A Petrobras anunciou a recompra de 50% de sua participação nos campos de Tartaruga Verde e Espadarte – Módulo III, localizados na Bacia de Campos, litoral do Sudeste. Com essa transação, a estatal brasileira reassume 100% do controle dessas áreas, que haviam sido vendidas em 2019. O acordo, no valor de US$ 450 milhões (aproximadamente R$ 2,3 bilhões), foi firmado com a Petronas, empresa estatal da Malásia, e comunicado oficialmente pela Petrobras na noite de segunda-feira (16).

O pagamento será realizado em parcelas: US$ 50 milhões no ato da assinatura, US$ 350 milhões no fechamento da operação (sujeito a ajustes) e duas parcelas adicionais de US$ 25 milhões cada, com vencimentos em 12 e 24 meses após o fechamento. A Petrobras exerceu seu direito de preferência na negociação, igualando uma proposta apresentada pela Brava Energia, uma nova operadora independente formada pela fusão da 3R Petroleum e Enauta.

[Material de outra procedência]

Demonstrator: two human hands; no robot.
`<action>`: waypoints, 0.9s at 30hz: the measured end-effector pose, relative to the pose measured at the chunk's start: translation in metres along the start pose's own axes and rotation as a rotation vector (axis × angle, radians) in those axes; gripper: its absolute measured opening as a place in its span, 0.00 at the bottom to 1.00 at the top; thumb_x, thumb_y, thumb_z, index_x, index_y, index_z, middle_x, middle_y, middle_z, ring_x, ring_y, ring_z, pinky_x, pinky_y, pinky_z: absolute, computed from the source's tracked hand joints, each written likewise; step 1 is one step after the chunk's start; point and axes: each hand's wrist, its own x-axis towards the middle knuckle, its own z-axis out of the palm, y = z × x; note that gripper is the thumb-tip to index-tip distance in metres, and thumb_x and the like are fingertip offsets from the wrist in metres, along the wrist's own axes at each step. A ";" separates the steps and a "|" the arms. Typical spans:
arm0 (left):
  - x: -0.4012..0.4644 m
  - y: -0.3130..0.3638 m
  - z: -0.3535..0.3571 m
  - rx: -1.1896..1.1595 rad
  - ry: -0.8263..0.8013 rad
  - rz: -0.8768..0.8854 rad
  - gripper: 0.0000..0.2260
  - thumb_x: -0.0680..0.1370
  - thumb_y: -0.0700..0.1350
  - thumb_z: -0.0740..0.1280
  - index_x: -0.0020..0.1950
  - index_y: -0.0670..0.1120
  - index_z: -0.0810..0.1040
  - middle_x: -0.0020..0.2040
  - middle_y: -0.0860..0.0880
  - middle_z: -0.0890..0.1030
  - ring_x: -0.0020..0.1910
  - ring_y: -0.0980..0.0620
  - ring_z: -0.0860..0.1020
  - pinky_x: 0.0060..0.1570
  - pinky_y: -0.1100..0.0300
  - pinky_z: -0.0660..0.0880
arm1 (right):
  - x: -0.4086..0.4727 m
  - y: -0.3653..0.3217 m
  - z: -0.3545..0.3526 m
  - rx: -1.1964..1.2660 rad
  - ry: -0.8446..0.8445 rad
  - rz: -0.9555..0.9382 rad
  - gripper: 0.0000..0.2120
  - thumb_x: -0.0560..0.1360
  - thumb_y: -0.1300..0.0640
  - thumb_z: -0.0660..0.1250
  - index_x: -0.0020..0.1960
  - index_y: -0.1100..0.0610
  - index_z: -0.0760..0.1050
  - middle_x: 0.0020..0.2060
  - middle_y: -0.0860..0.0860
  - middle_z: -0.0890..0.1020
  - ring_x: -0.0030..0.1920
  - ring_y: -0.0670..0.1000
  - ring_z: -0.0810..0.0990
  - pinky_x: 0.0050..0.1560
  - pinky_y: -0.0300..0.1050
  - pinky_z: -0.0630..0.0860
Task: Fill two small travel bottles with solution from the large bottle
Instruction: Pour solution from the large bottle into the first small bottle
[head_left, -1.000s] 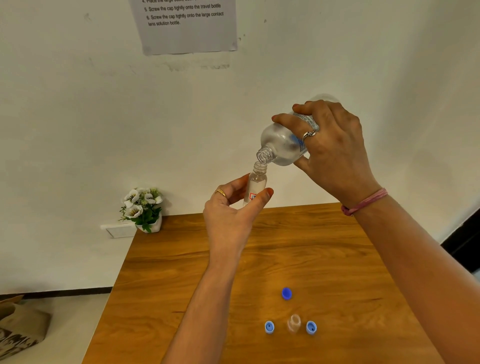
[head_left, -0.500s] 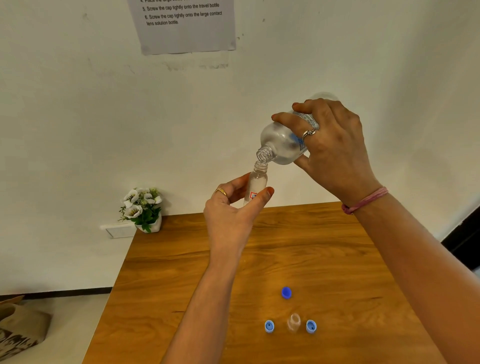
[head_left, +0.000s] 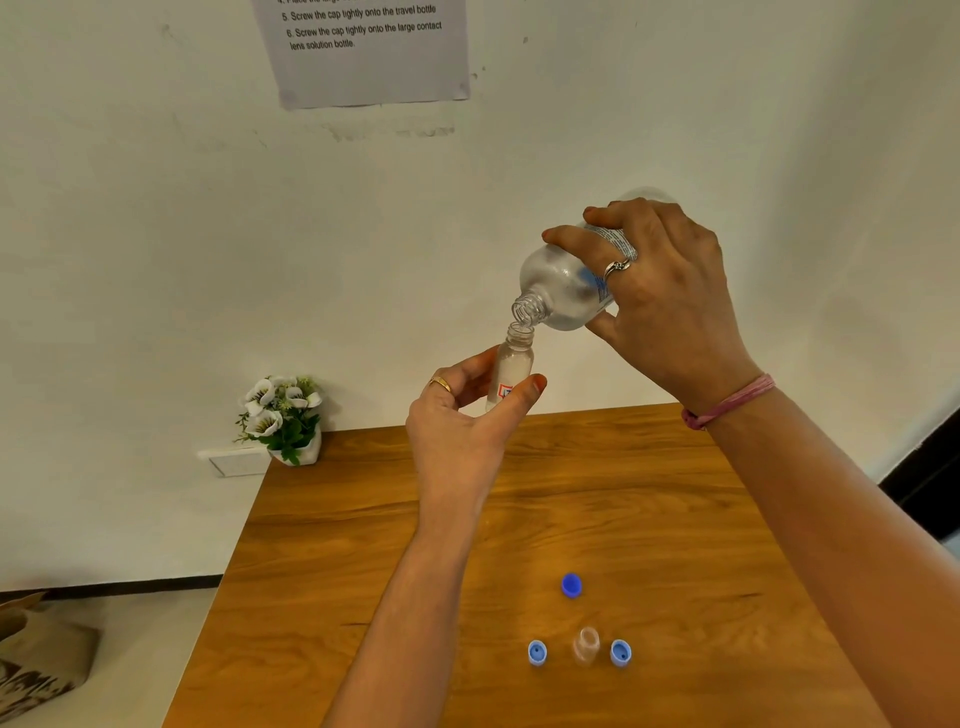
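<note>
Large bottle, clear, tilted in right hand; left hand grips travel bottle.

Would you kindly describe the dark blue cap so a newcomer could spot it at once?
Start at the wooden table, near its front edge. A small clear bottle stands between two light blue caps. The dark blue cap lies alone just behind them, darker and closed side up.
</note>
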 end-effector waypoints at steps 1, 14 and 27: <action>0.000 0.000 0.000 0.001 0.000 0.003 0.17 0.65 0.45 0.79 0.52 0.49 0.82 0.44 0.55 0.84 0.44 0.62 0.80 0.40 0.72 0.75 | 0.000 0.000 0.000 0.003 -0.001 0.000 0.27 0.69 0.50 0.73 0.66 0.50 0.69 0.60 0.59 0.76 0.61 0.63 0.73 0.55 0.63 0.71; -0.002 0.000 0.002 -0.001 -0.008 0.002 0.16 0.66 0.45 0.78 0.51 0.52 0.81 0.45 0.56 0.84 0.45 0.62 0.80 0.43 0.70 0.76 | -0.002 -0.001 -0.002 0.006 -0.015 0.012 0.28 0.68 0.51 0.74 0.65 0.52 0.71 0.59 0.60 0.76 0.60 0.63 0.74 0.54 0.62 0.71; -0.003 -0.003 0.005 -0.011 -0.007 -0.007 0.16 0.65 0.45 0.79 0.51 0.51 0.81 0.45 0.56 0.84 0.46 0.60 0.81 0.46 0.67 0.76 | -0.006 0.001 0.000 0.000 -0.015 0.006 0.28 0.69 0.51 0.73 0.66 0.49 0.68 0.60 0.59 0.76 0.61 0.63 0.74 0.56 0.63 0.71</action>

Os campos de Tartaruga Verde e Espadarte – Módulo III, que já são operados pela Petrobras através do navio-plataforma Cidade de Campos dos Goytacazes, produzem atualmente cerca de 55 mil barris de óleo por dia. A profundidade das operações na região varia entre 700 e 1.620 metros.

A Petrobras considera a aquisição economicamente vantajosa e alinhada ao seu plano de negócios, reforçando o foco estratégico no setor de óleo e gás. A companhia destaca que a operação visa otimizar o portfólio, aumentar a flexibilidade gerencial e priorizar ativos com alto potencial de retorno para os acionistas, mantendo a disciplina na alocação de capital e a resiliência econômica e ambiental.

A conclusão do negócio ainda depende da aprovação de órgãos reguladores, como a Agência Nacional do Petróleo, Gás Natural e Biocombustíveis (ANP). A retomada desses ativos representa uma reversão do movimento de desinvestimento realizado em 2019, quando os mesmos campos foram vendidos à Petronas por US$ 1.293,5 milhões. Na época, Tartaruga Verde registrava uma produção de aproximadamente 103 mil barris diários, e o Módulo III tinha previsão de início de operações em 2021.

A aquisição ocorre em um cenário internacional de alta nos preços do petróleo, impulsionado por tensões geopolíticas no Oriente Médio, que afetam o fornecimento global. Recentemente, a Petrobras também ajustou os preços do diesel, com impactos mitigados por medidas governamentais de redução de tributos.